It is a long and arduous journey to the place where Bill Moyers tries to take us tonight, a place "Beyond Hate." A PBS special by that name will be on Maryland Public Television, channels 22 and 67, at 9 o'clock.
As Moyers shows in a variety of interviews, to get there requires giving up a lot and taking on even more. You have to shed all sorts of prejudices, all kinds of quick and easy judgment calls. You have to forget about that adrenalin-like rush that accompanies the shedding of inhibitions as you allow hatred to take over your emotions.
Instead, Moyers and many of his guests ask you to look at your fellow human beings as separate individuals -- separate from each other and from you -- each with his or her own set of feelings, thoughts, ambitions, desires and emotions. It's not an easy task.
Though these 90 minutes come at you in an almost overwhelming wave of facts, opinions, interviews and archival film clips, with Moyers trying valiantly to hold it all together in some sort of cohesive format, there is still so much of value here, so much meaty, interesting stuff, that this is a rare and important piece of television.

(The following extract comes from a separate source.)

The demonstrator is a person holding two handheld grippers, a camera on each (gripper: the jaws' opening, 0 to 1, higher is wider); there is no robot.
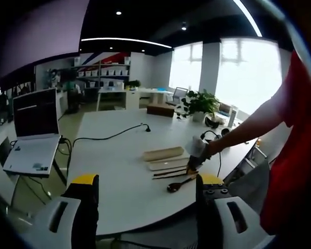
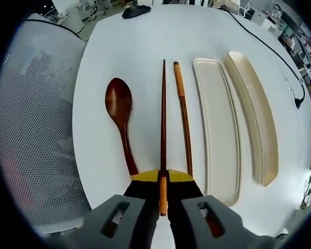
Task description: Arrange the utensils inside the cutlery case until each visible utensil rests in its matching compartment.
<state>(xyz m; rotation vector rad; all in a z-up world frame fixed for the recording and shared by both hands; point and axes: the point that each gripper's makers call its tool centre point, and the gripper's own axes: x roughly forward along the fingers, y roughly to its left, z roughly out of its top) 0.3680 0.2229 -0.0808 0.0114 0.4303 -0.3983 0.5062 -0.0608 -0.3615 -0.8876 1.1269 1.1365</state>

After all, how often does this medium try to investigate something as basic, and as important, as hate?
Moyers was apparently inspired by a recent conference on the subject in Norway that heard from people as diverse as Elie Weisel, Vaclav Havel, Jimmy Carter, Nelson Mandela, Chinese dissident Li Lu, and Mairead Corrigan Maguire, the Northern Irish woman who shared a Nobel peace prize for her efforts at ending the conflicts that plague that region.
As you listen to those people talk, as you hear from gang members in Los Angeles -- so articulate, so full of the energy and ideas
that could be put to so much better use -- as you hear the tale of a wife-beating husband, encounter the people of Brooklyn's Bensonhurst, meet both sides in Jerusalem, you start wondering.
What is it that a Catholic in Northern Ireland sees when he or she sees a Protestant? Or vice versa? What does an Israeli Jew see when looking at a Palestinian? A member of the Crips when seeing another gang member? A Bensonhurst resident when seeing someone from a nearby neighborhood?
Maybe they see a threat, an affront, a history of distrust. But they don't seem to see another human being.
You get a hint of the vision from behind hate-colored glasses when you hear a one-time disciple of Tom Metzger, the white supremacist who was sued for ordering the murder of an Ethiopian exchange student in Portland, Ore. Testifying at the trial, this young man describes what blacks and Asians he encountered on the street looked like when he was under Metzger's influence. It's not a pretty picture.
Moyers investigates an interesting paradox. We seem to be capable of the most evil forms of hatred -- the types that lead to cruelty and murder -- both because we are able to dehumanize the object of our scorn and
because we recognize in the other person or group something deep within ourselves.
So at once we distance ourselves from the other person by making him or her less of a person and lock ourselves in a perverted sort of intimacy, projecting onto the object of our hatred our own characteristics that we fear or dislike, as if by destroying the other person or group we could rid ourselves of those despised parts.
In both such cases, though, the act denies the fundamental humanity of the other person, robbing us of the work and pleasure of encountering another human being.
The recurrent tragedy of hate is that it begets itself, one act of hatred often causing a similar response. The most touching moments of "Beyond Hate" are when Moyers gets people who have found how to get beyond that hatred within themselves.
Weisel talks of his Nazi captors, Havel of a Czech jailer, Maguire of the possibility of an encounter with the person who killed her sister's three small children, an act that ultimately led to her sister's suicide.
All of them recognize the power of hatred but also have come to realize that ultimately its irrationality destroys those who become consumed by it. They draw the distinction between hatred and anger, a force that can be channeled into constructive directions.
"Beyond Hate" doesn't take you to that elusive region, but in introducing you to some people who have made it there, it lets you know that it's a place where you'll be a happier person, a place the world needs to seek if it hopes to end so many of its intractable problems.
But that's a message humans have been hearing for thousands of years. Unfortunately, all too few have been listening.